Outcome inclusion and exclusion criteria.

Consensus to include as a core outcome ≥ 75% of participants in each stakeholder group score the outcome as ‘critically important’ AND < 15% of participants in each stakeholder group score the outcome as ‘not that important’.
Consensus to not include as a core outcome ≥ 75% of participants in each stakeholder group score the outcome as ‘not that important’ AND < 15% of participants in each stakeholder group score the outcome as ‘critically important’.
No consensus All other combinations

Consensus meeting

The results of the e-Delphi were presented to the Steering Group in February 2022, and feedback was provided on the recruitment and preparation for the consensus meeting to finalise the COS. Participants who completed round 3 of the e-Delphi survey were invited by email to participate in a half-day virtual consensus meeting held in March 2022. The consensus meeting utilised a nominal group technique (NGT) to discuss the results of the e-Delphi survey and to agree on a final COS [7]. NGT was selected as it enables consensus in a way that emphasizes the consideration of all participants’ views equally [25]. While a NGT does not depend on statistical power [26], we aimed to recruit a minimum of two and a maximum of four representatives from each stakeholder group to participate in the meeting (i.e., between ten and twenty participants total).

The consensus meeting was chaired by an experienced, external facilitator who was not known to any of the participants. Prior to the meeting, participants were emailed a guide to the consensus meeting, which outlined meeting access requirements, a point of contact for trouble-shooting, and a summary of the COS process and the NGT technique, based on the COMET Core Outcome Set and NGT plain language summaries [27].
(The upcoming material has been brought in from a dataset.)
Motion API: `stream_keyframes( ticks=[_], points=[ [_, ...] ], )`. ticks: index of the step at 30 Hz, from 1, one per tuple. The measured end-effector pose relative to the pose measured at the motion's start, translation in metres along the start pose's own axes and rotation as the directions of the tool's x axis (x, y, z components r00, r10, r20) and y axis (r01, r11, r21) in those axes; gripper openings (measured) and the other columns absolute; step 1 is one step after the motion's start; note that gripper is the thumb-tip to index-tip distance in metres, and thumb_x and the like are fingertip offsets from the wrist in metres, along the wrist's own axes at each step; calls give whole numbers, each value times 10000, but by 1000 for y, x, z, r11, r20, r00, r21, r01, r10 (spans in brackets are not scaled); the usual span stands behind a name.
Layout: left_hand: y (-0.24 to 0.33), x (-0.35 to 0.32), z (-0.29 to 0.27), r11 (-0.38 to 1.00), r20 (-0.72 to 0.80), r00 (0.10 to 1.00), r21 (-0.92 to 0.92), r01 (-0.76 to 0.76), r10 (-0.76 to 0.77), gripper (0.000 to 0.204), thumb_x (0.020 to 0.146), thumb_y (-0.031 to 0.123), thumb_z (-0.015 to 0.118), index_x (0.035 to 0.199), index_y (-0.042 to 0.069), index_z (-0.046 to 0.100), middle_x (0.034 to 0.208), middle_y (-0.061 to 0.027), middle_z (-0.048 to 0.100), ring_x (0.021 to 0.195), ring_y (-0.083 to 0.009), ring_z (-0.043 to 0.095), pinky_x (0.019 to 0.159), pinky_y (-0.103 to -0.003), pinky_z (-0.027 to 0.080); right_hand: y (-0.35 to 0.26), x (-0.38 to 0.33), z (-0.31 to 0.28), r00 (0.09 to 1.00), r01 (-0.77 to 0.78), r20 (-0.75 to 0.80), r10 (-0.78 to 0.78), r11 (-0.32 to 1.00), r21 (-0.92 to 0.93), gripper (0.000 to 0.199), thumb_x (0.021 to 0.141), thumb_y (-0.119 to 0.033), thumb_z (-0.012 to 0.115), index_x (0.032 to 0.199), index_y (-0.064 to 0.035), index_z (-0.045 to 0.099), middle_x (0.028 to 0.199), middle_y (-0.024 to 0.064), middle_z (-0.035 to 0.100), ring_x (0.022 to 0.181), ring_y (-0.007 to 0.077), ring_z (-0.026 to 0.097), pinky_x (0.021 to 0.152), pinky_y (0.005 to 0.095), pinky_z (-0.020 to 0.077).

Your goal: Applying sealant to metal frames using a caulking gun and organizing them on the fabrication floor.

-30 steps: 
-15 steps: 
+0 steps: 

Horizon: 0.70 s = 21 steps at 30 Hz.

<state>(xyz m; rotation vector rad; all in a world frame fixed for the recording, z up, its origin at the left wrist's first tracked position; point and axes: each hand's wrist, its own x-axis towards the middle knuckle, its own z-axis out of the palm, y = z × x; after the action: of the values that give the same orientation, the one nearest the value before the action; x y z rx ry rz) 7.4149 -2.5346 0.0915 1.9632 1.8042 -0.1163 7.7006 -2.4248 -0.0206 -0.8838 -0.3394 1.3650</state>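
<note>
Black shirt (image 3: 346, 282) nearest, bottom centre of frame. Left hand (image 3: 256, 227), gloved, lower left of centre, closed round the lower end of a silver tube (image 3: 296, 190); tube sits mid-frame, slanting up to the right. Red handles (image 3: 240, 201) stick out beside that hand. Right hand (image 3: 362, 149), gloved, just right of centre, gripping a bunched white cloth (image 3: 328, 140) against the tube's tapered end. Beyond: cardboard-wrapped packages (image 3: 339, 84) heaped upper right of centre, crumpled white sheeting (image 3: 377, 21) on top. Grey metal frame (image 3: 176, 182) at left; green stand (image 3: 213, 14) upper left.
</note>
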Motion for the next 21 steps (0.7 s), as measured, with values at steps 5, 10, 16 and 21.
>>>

At the start of the meeting the background and aims of the study and a lay definition of a COS were presented. Next, participants were presented with, and then discussed, the outcomes for which consensus for inclusion and exclusion had been reached in the e-Delphi process. Outcomes which had not reached consensus in the e-Delphi were then presented, and participants voted each outcome as ‘yes’ or ‘no’ for inclusion in the COS. Voting was undertaken electronically and anonymously, using Mentimeter [28]. The results of the first round of voting were briefly discussed before participants voted a second and final time. Outcomes which reached consensus to include (≥ 75% or more of participants rated as ‘yes’ for inclusion) were presented and discussed a final time, to finalise the COS. A final vote on whether the COS was agreed to and supported by all participants was then undertaken.

Results

Systematic scoping review

The scoping review identified 18 outcome domains, from a total of 161 included studies: ‘anthropometry’, ‘dietary intake’, ‘feeding’, ‘physical activity’, ‘sedentary behaviour’, ‘sleep’, ‘perceptions and preferences’, ‘motor skill development’, ‘emotional functioning/wellbeing’, ‘cognitive/executive functioning’, ‘parenting practices’, ‘environmental’, ‘blood and lymphatic system’, ‘oral health’, ‘quality of life’, ‘economic’, ‘study-related’, ‘other’ [14]. In these domains, 221 unique outcomes were identified [14], representing an unrealistic number of outcomes for inclusion in the e-Delphi process given the potential for high participant burden. Following consultation and agreement with the Steering Group based on the a-priori decision rules, a total of 112 outcomes were included in the first round of the e-Delphi survey (Fig. 1; Supplementary Table S3).

Fig. 1.

Fig. 1

COS EPOCH development process.

e-Delphi study

Round 1 of the e-Delphi study opened in August 2021, with 206 participants from 25 different countries (Table 2). A summary of e-Delphi results by stakeholder group and round are presented in Supplementary Table S4. In round 1, five outcomes reached consensus for inclusion in the COS: ‘child time spent sedentary’, ‘child physical activity’, ‘child diet quality’, ‘child dietary intake’ and ‘household food security’.

Table 2.

Participant characteristics per Delphi round.

Round 1 Round 2 Round 3
n n (response rate R1) n (response rate R2)
Stakeholder group
Researchers 85 69 (81%) 52 (75%)
Parents or caregivers 32 14 (44%) 8 (57%)
Health professionals 47 33 (70%) 18 (55%)
Policy-makers or funders 20 16 (80%) 11 (69%)
Community or organisational stakeholders 22 11 (50%) 7 (64%)
Total 206 143 (69%) 96 (67%)
Gender
Female 185 127 83
Male 21 16 13
Place of residence
Australasia
Australia 105 66 45
New Zealand 3 3 1
Fiji 1 1 0
Europe
United Kingdom 23 21 11
Ireland 10 4 2
Netherlands 5 5 3
Sweden 5 5 5
Norway 4 3 2
Bulgaria 1 0 0
France 1 1 1
Georgia 1 1 1
Macedonia 1 1 1
Moldova 1 0 0
Poland 1 1 1
Asia
Israel 4 2 1
Hong Kong 1 1 1
Indonesia 1 0 0
Kazakhstan 1 1 0
Malaysia 1 1 1
Singapore 1 1 1
North America
United States of America 28 22 16
Canada 2 0 0
Guatemala 1 0 0
South America
Brazil 1 0 0
Africa
South Africa 3 3 3

R1 = Round 1, R2 = Round 2, R3 = Round 3.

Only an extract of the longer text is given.